Your objective
Which lines in the data contain the word "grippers"? Please copy each of them.

Data for review
★ ★ ★ ★

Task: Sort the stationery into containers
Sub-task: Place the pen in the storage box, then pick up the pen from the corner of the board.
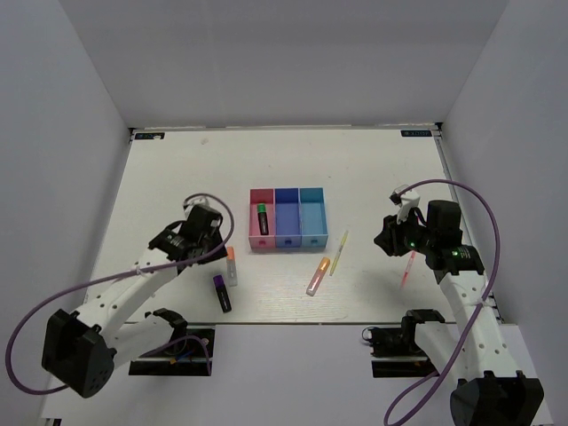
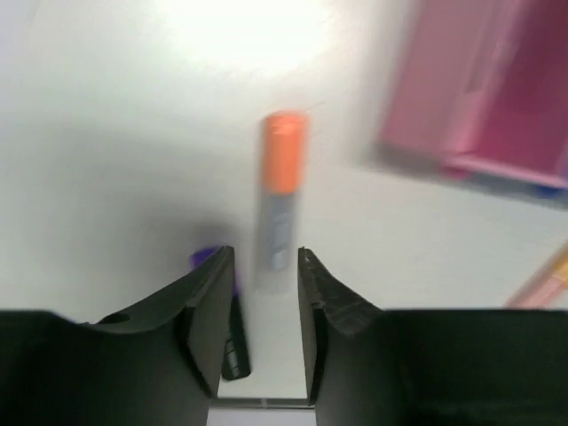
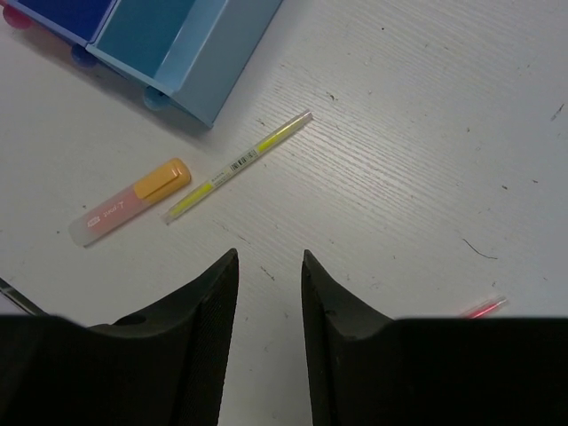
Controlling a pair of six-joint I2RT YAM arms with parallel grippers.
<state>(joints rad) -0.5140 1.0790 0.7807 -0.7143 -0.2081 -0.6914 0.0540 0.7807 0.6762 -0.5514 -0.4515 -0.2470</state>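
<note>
The pink (image 1: 253,222), blue (image 1: 287,222) and teal (image 1: 312,222) bins stand joined in a row. A green-capped dark marker (image 1: 263,217) lies in the pink bin. My left gripper (image 1: 213,246) is open above one orange-tipped highlighter (image 1: 232,264); in the left wrist view this highlighter (image 2: 282,204) lies just ahead of the open gripper (image 2: 266,257). The purple marker (image 1: 222,293) lies beside it and shows partly behind a finger (image 2: 209,259). My right gripper (image 1: 389,235) is open and empty (image 3: 269,257). The second highlighter (image 3: 133,200), the yellow pen (image 3: 235,166) and the pink pen (image 3: 484,308) lie on the table.
White walls close the table on three sides. The pink bin (image 2: 497,98) is blurred at the upper right of the left wrist view. The teal bin's corner (image 3: 204,53) is at the upper left of the right wrist view. Purple cables loop from both arms.
</note>
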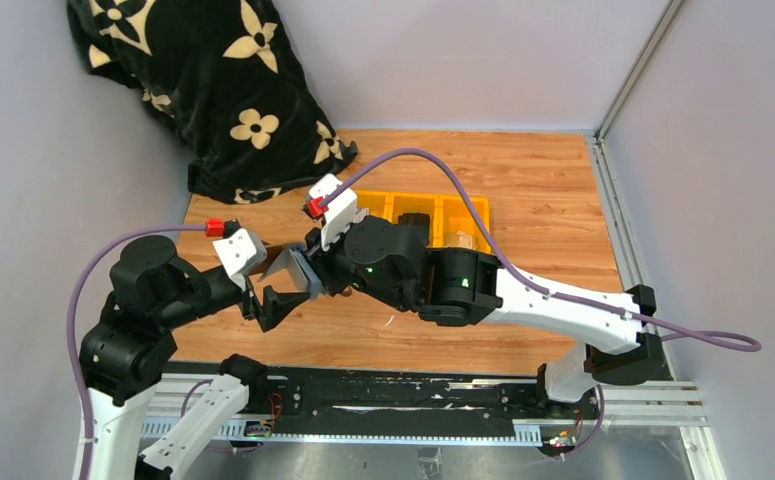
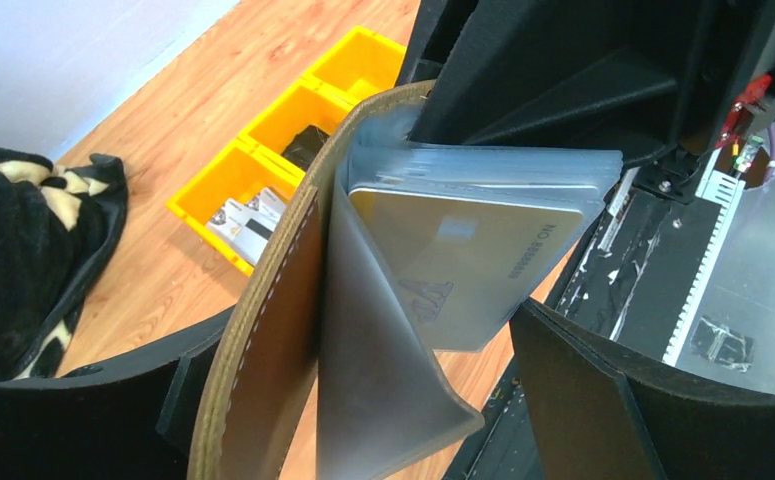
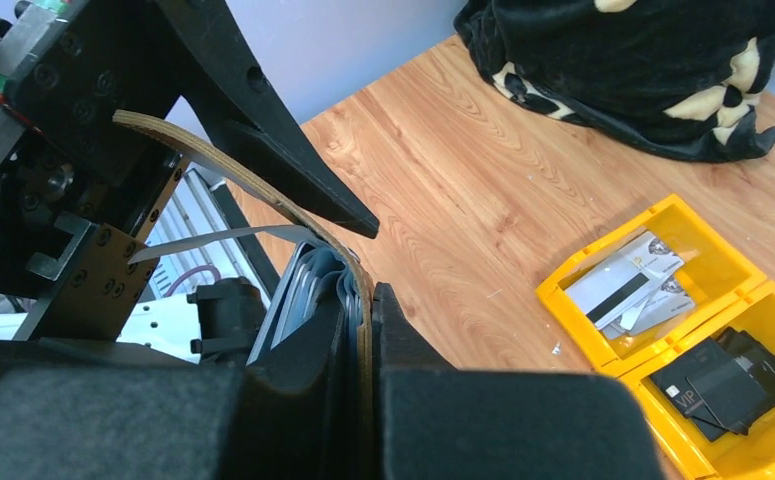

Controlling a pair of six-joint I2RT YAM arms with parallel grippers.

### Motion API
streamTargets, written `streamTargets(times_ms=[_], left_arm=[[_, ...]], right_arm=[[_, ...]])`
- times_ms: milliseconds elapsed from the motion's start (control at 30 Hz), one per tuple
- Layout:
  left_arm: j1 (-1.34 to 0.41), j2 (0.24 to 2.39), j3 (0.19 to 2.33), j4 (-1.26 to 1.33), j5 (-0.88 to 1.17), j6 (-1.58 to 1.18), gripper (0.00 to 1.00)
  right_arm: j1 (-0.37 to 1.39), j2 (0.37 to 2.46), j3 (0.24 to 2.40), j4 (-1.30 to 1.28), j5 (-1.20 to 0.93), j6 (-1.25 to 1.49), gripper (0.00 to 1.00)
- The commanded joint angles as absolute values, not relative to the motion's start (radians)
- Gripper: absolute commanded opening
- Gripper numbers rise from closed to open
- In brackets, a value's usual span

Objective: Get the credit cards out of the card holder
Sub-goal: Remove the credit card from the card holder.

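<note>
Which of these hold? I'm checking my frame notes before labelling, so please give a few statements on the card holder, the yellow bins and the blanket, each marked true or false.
1. The right end effector is clamped on the card holder. True.
2. Every sleeve of the card holder is empty. False: a card sits inside a clear sleeve.
3. One yellow bin holds light-coloured cards. True.
4. The blanket is draped over the yellow bins. False: it lies at the far left corner of the table, apart from them.
</note>
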State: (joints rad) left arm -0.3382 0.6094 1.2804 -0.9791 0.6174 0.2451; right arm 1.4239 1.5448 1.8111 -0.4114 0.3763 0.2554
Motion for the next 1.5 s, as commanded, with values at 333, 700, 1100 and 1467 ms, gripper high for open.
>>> streamTargets(times_ms=[333, 700, 1100, 1467], left_arm=[[-0.345, 0.562, 1.241, -0.950, 0.720, 0.239, 0.94], [-0.345, 0.551, 1.257, -0.872, 0.565, 0.205, 0.85], [-0.345, 0.504, 1.271, -0.873, 0.471, 0.257, 0.82], [-0.345, 0.502, 1.308, -0.877, 0.448, 0.257, 0.76]], right_arm=[[1.453, 1.552, 1.857, -0.383, 0.478, 0.212, 0.00], [1.456, 1.546, 1.851, -0.372, 0.470, 0.213, 0.00], [1.457, 1.459, 1.731, -0.278, 0.448, 0.197, 0.00], [1.457, 1.377, 1.609, -0.188, 0.378, 0.181, 0.00]])
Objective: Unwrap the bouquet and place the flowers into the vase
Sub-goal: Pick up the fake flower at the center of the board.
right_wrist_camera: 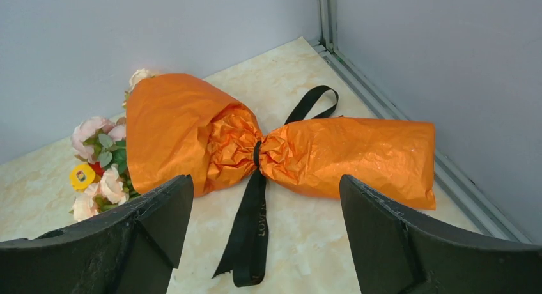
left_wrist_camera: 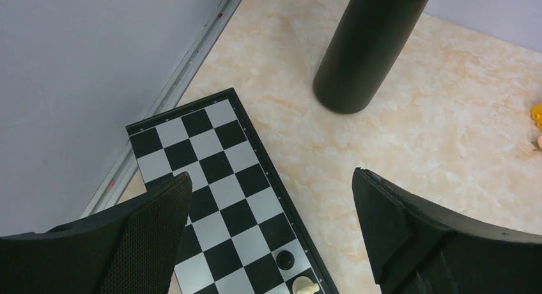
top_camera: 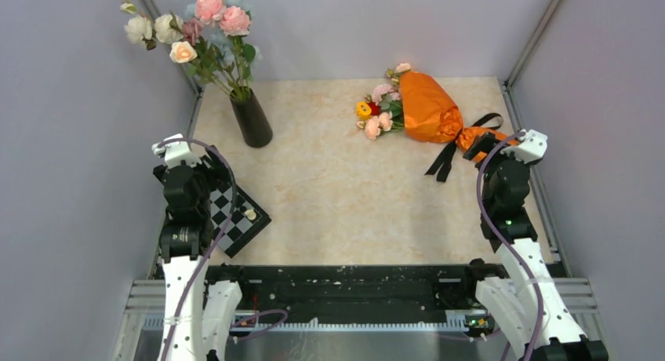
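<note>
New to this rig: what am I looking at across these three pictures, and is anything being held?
Two robot arms stand at the table's near edge. The overhead view shows both; the other two come from cameras on each wrist, their dark fingers at the bottom. The left gripper hangs open above a chessboard, near the black vase, which already holds flowers. The right gripper hangs open over the bouquet, still wrapped in orange paper and tied with a black ribbon. Nothing is held.

The vase (top_camera: 252, 119) stands far left, the bouquet (top_camera: 427, 107) lies far right.
</note>
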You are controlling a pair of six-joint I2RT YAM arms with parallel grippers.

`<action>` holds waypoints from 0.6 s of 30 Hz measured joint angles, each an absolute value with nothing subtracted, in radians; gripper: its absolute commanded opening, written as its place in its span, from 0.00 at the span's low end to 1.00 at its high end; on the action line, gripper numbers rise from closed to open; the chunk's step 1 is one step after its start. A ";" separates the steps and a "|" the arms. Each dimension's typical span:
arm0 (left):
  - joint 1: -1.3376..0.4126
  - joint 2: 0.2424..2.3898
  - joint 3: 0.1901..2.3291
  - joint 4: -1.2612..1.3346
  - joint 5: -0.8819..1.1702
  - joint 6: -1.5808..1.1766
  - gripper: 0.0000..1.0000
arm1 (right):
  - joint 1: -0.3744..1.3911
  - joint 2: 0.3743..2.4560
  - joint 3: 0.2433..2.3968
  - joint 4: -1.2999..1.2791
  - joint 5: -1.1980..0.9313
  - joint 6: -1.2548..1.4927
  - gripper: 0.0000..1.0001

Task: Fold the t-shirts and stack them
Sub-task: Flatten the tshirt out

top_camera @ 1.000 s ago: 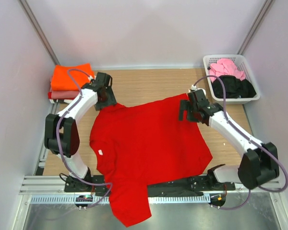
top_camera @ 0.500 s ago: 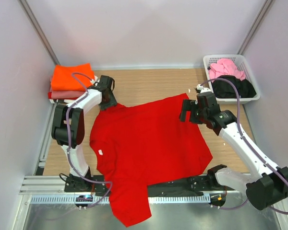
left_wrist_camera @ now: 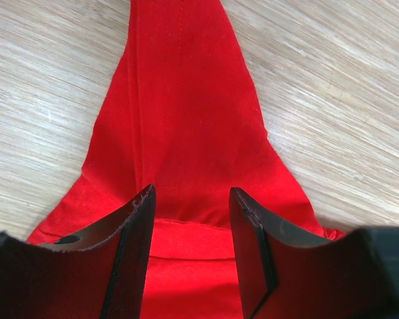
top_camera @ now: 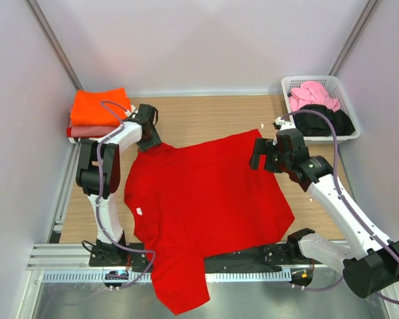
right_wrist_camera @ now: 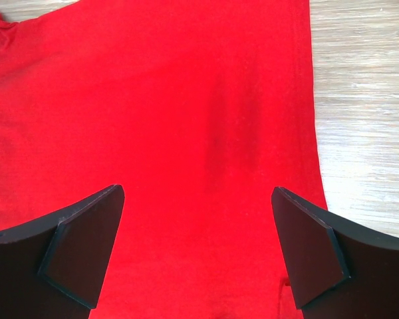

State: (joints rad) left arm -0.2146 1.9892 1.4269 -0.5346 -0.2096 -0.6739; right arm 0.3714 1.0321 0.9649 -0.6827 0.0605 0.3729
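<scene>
Lying spread on table [top_camera: 206, 116], red shirt [top_camera: 206, 199] overhangs near edge; left claw [top_camera: 148, 141] on its far-left corner, right claw [top_camera: 258, 154] at far-right corner | left wrist: jaws half apart, straddling cloth ridge, nothing clamped | right wrist: jaws wide, empty, over cloth edge

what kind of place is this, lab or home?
Probably a lab robot cell: plain white enclosure walls, an aluminium rail edging the wooden table, and t-shirts staged in a white basket.
</scene>
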 measured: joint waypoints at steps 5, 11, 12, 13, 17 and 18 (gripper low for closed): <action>-0.215 1.992 1.419 -0.525 -0.212 -0.680 0.53 | 0.371 1.034 0.965 -0.683 0.060 0.373 0.99; -0.215 1.987 1.386 -0.508 -0.228 -0.681 0.59 | 0.371 1.036 0.965 -0.683 0.060 0.373 0.99; -0.215 1.984 1.384 -0.508 -0.229 -0.681 0.59 | 0.371 1.037 0.965 -0.682 0.060 0.373 0.99; -0.214 1.982 1.381 -0.508 -0.233 -0.681 0.59 | 0.371 1.039 0.965 -0.682 0.060 0.373 0.99; -0.213 1.974 1.366 -0.508 -0.244 -0.681 0.60 | 0.371 1.041 0.965 -0.682 0.060 0.373 0.99; -0.213 1.972 1.362 -0.508 -0.245 -0.681 0.61 | 0.371 1.041 0.965 -0.682 0.060 0.373 0.99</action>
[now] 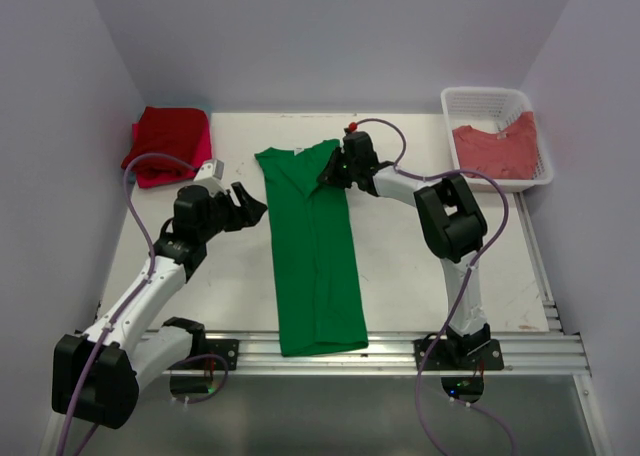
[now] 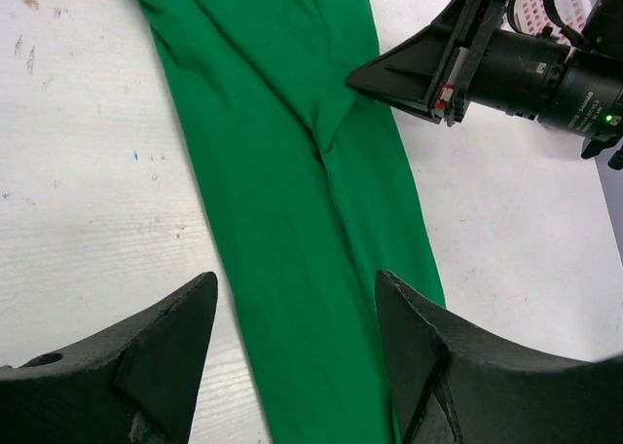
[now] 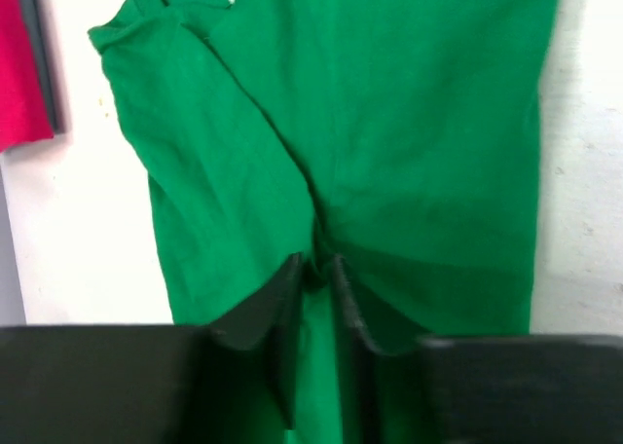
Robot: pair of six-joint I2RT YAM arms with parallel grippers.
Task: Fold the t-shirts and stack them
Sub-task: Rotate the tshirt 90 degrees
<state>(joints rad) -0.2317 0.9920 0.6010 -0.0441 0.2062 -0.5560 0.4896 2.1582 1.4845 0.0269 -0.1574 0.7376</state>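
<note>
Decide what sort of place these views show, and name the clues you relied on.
Most likely a robotics lab test cell, not a home: a white table boxed in by plain walls, two robot arms bolted to a metal rail at its edge, and a green t-shirt laid out flat.

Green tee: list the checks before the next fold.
1. The right end effector pinches the green tee: ok.
2. Grip catches every layer: cannot tell.
3. The left end effector open, empty, by the tee: ok.
4. Tee lies as a flat lengthwise strip: ok.
5. Hem fully on the table: not ok, it overlaps the front rail.
6. The red stack clear of both arms: ok.
</note>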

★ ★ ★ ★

Result
Controlling a pair of six-joint I2RT YAM arms with parallel grippers.
Controlling a pair of six-joint I2RT YAM arms with parallel grippers.
You are controlling a pair of six-joint I2RT YAM arms with parallel grippers.
Robot: pair of six-joint I2RT YAM arms with parallel grippers.

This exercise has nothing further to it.